In 1988, the gold pieces were transferred to a highly secure vault within the central bank at the compound of the Afghan presidential palace. The treasure was viewed only once in the next few years -- when President Mohammad Najibullah wanted foreign diplomats to see that the Soviets had not absconded with (eds: stolen) it.
"During the rule of Dr. Najibullah, we had a one-day exhibition of these works in the Arg Palace," Massoudi says.
Years of civil war followed, during which a significant portion of Afghanistan's historical heritage was looted or destroyed.
Loyal bankers thwarted efforts by various sides in the ensuing years to even see the Bactrian gold. But such secrecy also spawned speculation that the treasure had been lost, stolen, or perhaps worse: melted down.
Finally, after the central bank's vaults were opened in 2003, the country was assured that the treasure was safe.
An internationally aided inventory followed, and the 22,000 pieces were photographed and catalogued in Dari and English.
In 2004, several items were displayed to selected guests -- including President Hamid Karzai, cabinet ministers, foreign diplomats, and some media.
National Museum Director Massoudi says security concerns, inadequate facilities to house the treasure, and a lack of expertise conspire against the Afghan public, which will have to wait to see the Bactrian gold:
"It is very difficult for me to predict [when the Bactrian gold might be displayed publicly]," Massoudi says. "As you know, Kabul's National Museum was severely damaged during the civil war -- [about 70 percent of] its items were looted. Following the fall of the Taliban, with the Culture Ministry and the help of international organizations -- especially UNESCO -- we have done our best to restore the museum. But we are still facing many problems."
Protected For Posterity
The world will also have to wait to see the Afghan treasure.
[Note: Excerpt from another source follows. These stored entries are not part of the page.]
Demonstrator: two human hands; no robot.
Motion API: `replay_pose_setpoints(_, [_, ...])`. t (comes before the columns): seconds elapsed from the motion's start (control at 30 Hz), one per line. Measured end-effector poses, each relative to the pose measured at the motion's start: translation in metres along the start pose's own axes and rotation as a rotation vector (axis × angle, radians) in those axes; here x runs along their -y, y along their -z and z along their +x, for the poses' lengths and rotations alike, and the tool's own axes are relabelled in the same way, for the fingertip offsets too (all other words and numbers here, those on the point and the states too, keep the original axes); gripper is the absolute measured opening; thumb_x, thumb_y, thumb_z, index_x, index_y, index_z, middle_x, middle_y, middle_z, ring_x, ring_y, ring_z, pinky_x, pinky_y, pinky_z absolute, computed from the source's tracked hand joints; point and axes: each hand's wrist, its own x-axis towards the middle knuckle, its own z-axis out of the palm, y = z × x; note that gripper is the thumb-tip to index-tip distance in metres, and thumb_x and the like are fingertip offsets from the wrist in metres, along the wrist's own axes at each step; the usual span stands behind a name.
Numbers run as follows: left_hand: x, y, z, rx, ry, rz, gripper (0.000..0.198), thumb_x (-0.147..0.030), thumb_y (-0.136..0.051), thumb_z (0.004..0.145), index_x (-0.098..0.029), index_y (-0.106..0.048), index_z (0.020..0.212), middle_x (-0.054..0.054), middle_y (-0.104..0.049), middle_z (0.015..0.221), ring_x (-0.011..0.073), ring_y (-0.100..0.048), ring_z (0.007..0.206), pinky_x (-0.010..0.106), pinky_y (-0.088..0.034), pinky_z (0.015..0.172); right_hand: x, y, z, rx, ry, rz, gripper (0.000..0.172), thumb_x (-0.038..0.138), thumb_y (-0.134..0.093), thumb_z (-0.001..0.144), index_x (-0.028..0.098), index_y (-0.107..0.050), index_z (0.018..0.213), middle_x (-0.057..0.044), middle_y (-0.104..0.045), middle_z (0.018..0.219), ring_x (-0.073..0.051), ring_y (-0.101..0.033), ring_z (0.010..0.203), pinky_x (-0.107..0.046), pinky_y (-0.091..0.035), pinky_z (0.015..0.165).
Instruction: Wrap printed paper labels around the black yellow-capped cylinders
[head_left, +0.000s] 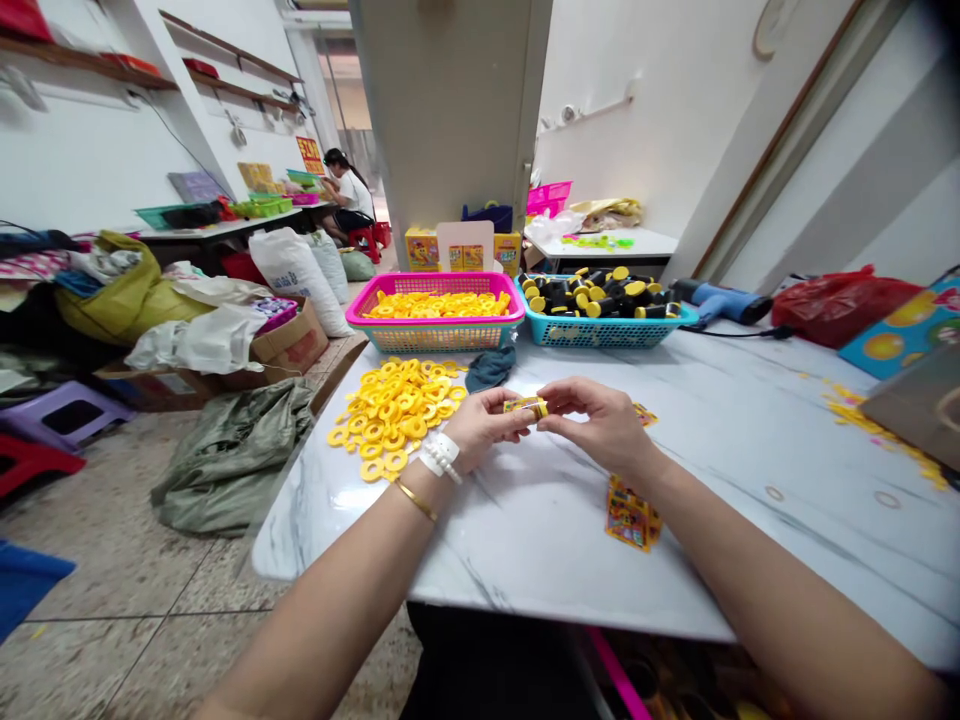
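Over the table, a small yellow cylinder with a printed wrap [525,407] lies sideways between my hands. My left hand [480,430] pinches its left part. The thumb and fingers of my right hand [600,422] close about its yellow right end. Left of my hands spreads a pile of yellow rings [397,410]. A dark cloth [490,369] is bunched just behind my left hand. Printed yellow stickers [630,515] lie under my right forearm, and another printed piece [645,414] shows past my right wrist.
A pink basket [362,308] of yellow parts and a blue basket [611,333] of black cylinders with yellow ends line the table's back. A blue tool [724,300] and a red bag [840,305] are at right. Further back, a person [352,190] sits at another table.
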Motion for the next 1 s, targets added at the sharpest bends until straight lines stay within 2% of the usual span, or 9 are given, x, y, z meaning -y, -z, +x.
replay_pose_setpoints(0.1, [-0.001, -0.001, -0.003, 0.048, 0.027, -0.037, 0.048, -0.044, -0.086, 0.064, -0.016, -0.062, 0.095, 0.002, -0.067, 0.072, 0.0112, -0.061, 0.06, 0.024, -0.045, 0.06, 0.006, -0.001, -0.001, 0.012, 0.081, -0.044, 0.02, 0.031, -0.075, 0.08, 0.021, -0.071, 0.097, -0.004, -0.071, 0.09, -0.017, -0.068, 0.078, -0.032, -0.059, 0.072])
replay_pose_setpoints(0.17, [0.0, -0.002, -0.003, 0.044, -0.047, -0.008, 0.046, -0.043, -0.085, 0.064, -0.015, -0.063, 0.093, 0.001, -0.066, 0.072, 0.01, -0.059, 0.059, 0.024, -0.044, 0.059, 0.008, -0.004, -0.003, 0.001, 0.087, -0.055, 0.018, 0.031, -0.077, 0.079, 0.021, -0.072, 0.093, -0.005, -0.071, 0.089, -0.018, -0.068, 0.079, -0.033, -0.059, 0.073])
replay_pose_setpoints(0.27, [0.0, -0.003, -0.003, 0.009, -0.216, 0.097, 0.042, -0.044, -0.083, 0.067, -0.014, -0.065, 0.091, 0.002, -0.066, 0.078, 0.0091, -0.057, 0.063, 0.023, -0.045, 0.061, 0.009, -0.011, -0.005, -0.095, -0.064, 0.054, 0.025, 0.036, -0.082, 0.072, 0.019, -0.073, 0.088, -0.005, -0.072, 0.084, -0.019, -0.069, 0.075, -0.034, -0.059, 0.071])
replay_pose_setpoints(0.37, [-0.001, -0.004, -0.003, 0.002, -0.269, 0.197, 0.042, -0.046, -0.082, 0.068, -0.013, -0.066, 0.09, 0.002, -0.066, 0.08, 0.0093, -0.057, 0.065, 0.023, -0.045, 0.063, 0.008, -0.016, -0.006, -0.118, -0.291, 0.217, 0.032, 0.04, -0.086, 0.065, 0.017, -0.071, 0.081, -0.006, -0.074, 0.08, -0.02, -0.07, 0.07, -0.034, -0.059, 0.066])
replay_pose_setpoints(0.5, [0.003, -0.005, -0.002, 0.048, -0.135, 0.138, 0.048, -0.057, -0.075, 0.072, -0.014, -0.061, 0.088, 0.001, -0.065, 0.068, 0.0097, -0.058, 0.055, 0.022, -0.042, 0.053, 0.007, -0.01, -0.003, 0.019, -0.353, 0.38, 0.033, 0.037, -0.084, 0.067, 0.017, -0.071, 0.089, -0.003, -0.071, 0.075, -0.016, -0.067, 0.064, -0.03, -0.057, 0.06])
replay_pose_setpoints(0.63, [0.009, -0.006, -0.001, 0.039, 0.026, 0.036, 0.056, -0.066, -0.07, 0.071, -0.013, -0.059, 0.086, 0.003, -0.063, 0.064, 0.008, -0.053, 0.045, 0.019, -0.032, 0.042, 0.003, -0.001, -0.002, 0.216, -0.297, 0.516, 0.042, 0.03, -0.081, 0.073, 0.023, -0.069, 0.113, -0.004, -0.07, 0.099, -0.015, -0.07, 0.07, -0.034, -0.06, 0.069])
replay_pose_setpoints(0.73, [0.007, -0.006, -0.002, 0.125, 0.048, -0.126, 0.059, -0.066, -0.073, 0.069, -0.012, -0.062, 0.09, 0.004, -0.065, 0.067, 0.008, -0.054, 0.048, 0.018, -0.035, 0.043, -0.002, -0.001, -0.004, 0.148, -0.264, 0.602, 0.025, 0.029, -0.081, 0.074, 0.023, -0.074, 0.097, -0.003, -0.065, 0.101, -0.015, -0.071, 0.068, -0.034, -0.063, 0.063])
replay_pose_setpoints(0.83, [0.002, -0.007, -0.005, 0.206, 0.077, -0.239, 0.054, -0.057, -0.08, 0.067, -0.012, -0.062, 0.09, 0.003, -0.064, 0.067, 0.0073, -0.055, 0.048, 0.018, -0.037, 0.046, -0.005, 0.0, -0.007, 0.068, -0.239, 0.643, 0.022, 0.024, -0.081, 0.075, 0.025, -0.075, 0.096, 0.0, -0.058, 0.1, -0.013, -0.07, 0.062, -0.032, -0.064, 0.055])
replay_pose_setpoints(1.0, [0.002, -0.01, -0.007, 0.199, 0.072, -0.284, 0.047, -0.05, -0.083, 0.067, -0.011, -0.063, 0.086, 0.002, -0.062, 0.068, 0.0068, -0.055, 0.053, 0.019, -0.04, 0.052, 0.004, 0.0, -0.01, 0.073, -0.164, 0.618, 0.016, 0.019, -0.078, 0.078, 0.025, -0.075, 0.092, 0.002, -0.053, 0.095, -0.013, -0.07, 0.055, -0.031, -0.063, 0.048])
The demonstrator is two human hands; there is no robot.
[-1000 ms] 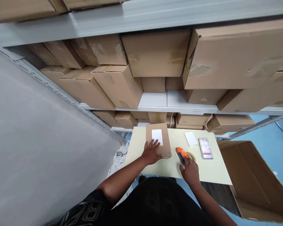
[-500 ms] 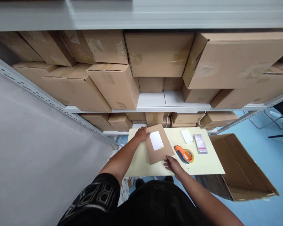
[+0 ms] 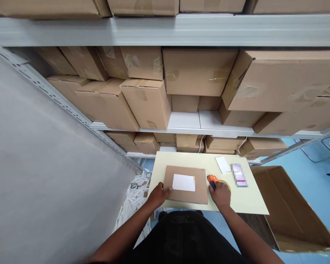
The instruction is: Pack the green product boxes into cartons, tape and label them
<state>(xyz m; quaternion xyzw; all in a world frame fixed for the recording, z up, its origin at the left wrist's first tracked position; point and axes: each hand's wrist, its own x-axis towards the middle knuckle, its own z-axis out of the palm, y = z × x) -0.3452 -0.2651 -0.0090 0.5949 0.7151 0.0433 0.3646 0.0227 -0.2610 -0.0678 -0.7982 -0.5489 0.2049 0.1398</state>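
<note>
A flat brown cardboard box (image 3: pixel 186 198) lies on the pale yellow table (image 3: pixel 244 201), with a white label (image 3: pixel 183 182) on its top face. My left hand (image 3: pixel 158 194) grips the near left corner of the box, thumb on top. To the right of the box, my right hand (image 3: pixel 220 194) is closed over an orange and blue tape dispenser (image 3: pixel 213 179). The dispenser rests on the table, and part of its yellow-rimmed tape roll shows behind my fingers.
White cards (image 3: pixel 222 165) and a blurred purple packet (image 3: pixel 238 175) lie at the table's back right. A large open carton (image 3: pixel 288 205) stands on the floor at right. Shelves of cardboard boxes (image 3: pixel 199 71) rise behind. Paper scraps (image 3: pixel 132 200) litter the floor at left.
The flat box has turned to lie lengthwise across the table. My left hand has moved to its near left corner. My right hand has left the box and closed on the tape dispenser.
</note>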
The Afghan parliament in May rejected a proposal to exhibit the collection in a tour of European and U.S. museums.
Parliamentarian Shukria Barekzai tells RFE/RL that too many risks are involved to allow this iconic Afghan treasure to travel.
"Lack of strong insurance from a reliable company was one issue. There were also concerns that these objects could be destroyed or damaged," Barekzai says. "Their packing was also of concern -- and [there were fears] that they could be replaced with replicas. All of these led to the decision [not to tour it]. We don't want to lose what is left of our historical heritage. We have lost enough of our archeological heritage. We have to do our best to preserve what is left."
Barekzai adds that lawmakers are not opposed to displaying the collection. On the contrary -- with the right measures in place, they want the world to see more of Afghanistan's proud history.
"Every nation likes to display its rich history and its past," Barekzai says. "We might also try to have an international museum inside Afghanistan to attract more tourists to come to Afghanistan and see the historical heritage of this land -- some of which may be unique in the world."
Barekzai says that exhibiting the Bactrian gold could buoy the spirits of beleaguered Afghans and help strengthen national identity by documenting a proud history. Two thousand years after it was deposited in the Bactrian soil, it might also continue to inspire future generations.